Bug 88671

Summary: Radeon driver fails to reset hardware properly after kvm guest reboot
Product: Drivers Reporter: Tom Stellard (tstellar)
Component: Video(DRI - non Intel)Assignee: virtualization_kvm
Status: NEW ---    
Severity: normal CC: alex.williamson, szg00000
Priority: P1    
Hardware: All   
OS: Linux   
Kernel Version: 3.17.3 Subsystem:
Regression: No Bisected commit-id:
Attachments: lspci
Backtrace from BUG_ON
Virtual machine definition

Description Tom Stellard 2014-11-21 18:33:14 UTC
Created attachment 158381 [details]
lspci

I'm running into this bug while trying to use pci passthrough of an AMD BONAIRE XT (Radeon HD 7790)

Steps to reproduce:

1. virsh start vm
2. virsh destroy vm
3. virsh start vm

This bug only appears after starting the vm for the second time.  The first time the vm boots normally and passthrough works as expected.
Comment 1 Tom Stellard 2014-11-21 18:33:42 UTC
Created attachment 158391 [details]
Backtrace from BUG_ON
Comment 2 Tom Stellard 2014-11-21 18:34:11 UTC
Created attachment 158401 [details]
Virtual machine definition
Comment 3 Tom Stellard 2014-11-21 18:36:22 UTC
I should also mention that I have this hook executing when the machine starts up:

if [ "$2" = "prepare" ]; then
        virsh nodedev-detach pci_0000_01_00_1
fi
Comment 4 Alex Williamson 2014-11-21 19:14:40 UTC
I'm not sure how you're getting to this BUG_ON, but (a) legacy KVM device assignment is deprecated and (b) the card you've chosen has known reset issues.  You might want to try vfio-pci, which I know can make this card work at least once per host boot, but you're likely to get a BSOD and IOMMU faults on subsequent guest [re]boots.  The reset problem with this card has been reported to AMD, but there is no solution at this time.
Comment 5 Tom Stellard 2014-11-29 02:36:51 UTC
Thanks for the tip about vfio-pci.  I can now sometimes get two working guest boots per host boot.
Comment 6 Tom Stellard 2015-03-02 16:42:11 UTC
I've been playing with this a little more and it seems to be working correctly,
but radeon dynamic power management (dpm) always fails to initialize on the second guest boot.  My questions are:

1. What methods are being used by kvm/qemu/libvirt to reset the GPU on guest shutdown?

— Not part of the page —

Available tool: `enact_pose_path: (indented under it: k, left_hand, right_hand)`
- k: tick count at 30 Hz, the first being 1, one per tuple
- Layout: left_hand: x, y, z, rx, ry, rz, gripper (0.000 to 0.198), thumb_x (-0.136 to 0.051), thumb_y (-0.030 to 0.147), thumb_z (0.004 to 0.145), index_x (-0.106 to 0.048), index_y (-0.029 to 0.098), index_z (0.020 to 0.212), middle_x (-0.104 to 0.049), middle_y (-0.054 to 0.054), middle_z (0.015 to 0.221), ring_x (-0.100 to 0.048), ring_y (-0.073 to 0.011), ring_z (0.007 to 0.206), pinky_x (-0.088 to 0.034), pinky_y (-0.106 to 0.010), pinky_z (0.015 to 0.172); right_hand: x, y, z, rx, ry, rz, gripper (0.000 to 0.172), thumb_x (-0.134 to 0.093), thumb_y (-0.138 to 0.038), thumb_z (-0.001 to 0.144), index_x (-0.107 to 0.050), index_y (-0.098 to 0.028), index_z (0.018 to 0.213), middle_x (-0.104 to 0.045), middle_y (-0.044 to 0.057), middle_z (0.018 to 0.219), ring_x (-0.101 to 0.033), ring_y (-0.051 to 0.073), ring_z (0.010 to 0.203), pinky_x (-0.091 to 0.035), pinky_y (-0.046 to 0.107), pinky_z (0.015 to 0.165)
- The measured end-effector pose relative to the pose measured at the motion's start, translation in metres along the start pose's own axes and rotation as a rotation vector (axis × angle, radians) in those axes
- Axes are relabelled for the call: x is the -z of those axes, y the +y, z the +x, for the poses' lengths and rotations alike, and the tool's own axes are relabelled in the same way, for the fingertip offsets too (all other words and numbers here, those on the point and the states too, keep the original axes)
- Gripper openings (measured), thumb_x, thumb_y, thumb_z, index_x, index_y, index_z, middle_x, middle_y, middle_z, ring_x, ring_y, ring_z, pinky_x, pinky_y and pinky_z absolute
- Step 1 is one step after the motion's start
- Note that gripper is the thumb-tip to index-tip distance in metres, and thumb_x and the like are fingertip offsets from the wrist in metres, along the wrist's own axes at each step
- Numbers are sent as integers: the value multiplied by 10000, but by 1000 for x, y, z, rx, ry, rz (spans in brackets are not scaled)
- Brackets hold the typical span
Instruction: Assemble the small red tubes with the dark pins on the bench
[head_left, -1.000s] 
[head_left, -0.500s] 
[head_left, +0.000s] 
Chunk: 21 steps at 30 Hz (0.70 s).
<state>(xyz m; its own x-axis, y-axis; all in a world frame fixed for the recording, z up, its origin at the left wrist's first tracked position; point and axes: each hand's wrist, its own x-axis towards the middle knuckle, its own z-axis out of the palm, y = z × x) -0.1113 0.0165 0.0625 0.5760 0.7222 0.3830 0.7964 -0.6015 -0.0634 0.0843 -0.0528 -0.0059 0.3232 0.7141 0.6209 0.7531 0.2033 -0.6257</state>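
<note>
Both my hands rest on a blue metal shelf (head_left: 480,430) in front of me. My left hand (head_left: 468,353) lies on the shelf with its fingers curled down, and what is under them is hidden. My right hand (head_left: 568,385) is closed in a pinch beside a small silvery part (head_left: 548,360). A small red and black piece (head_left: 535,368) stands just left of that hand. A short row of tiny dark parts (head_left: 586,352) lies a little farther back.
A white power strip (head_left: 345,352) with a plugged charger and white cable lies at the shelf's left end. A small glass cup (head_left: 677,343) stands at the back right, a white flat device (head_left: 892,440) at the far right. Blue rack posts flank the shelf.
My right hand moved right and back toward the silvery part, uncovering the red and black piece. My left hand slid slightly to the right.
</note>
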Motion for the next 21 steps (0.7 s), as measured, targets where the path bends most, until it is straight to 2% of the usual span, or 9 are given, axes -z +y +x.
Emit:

2. Is the problem only cuased by the fact that GPU reset is not implemented correctly in the radeon driver of are there improvements that are needed in
kvm/qemu/libvirt in order to get this working?
Comment 7 Alex Williamson 2015-03-02 17:32:49 UTC
(In reply to Tom Stellard from comment #6)
> I've been playing with this a little more and it seems to be working
> correctly,
> but radeon dynamic power management (dpm) always fails to initialize on the
> second guest boot.  My questions are:
> 
> 1. What methods are being used by kvm/qemu/libvirt to reset the GPU on guest
> shutdown?

Secondary PCI bus reset from the parent bridge.

> 2. Is the problem only cuased by the fact that GPU reset is not implemented
> correctly in the radeon driver of are there improvements that are needed in
> kvm/qemu/libvirt in order to get this working?

Without a device specific reset, we're doing to most thorough standard reset available to us.  I've also tried to use some of the reset mechanisms implemented in the radeon FOSS driver but they offered no improvement over the bus reset.  There seems to be some state retained in the device that is not cleared via bus reset.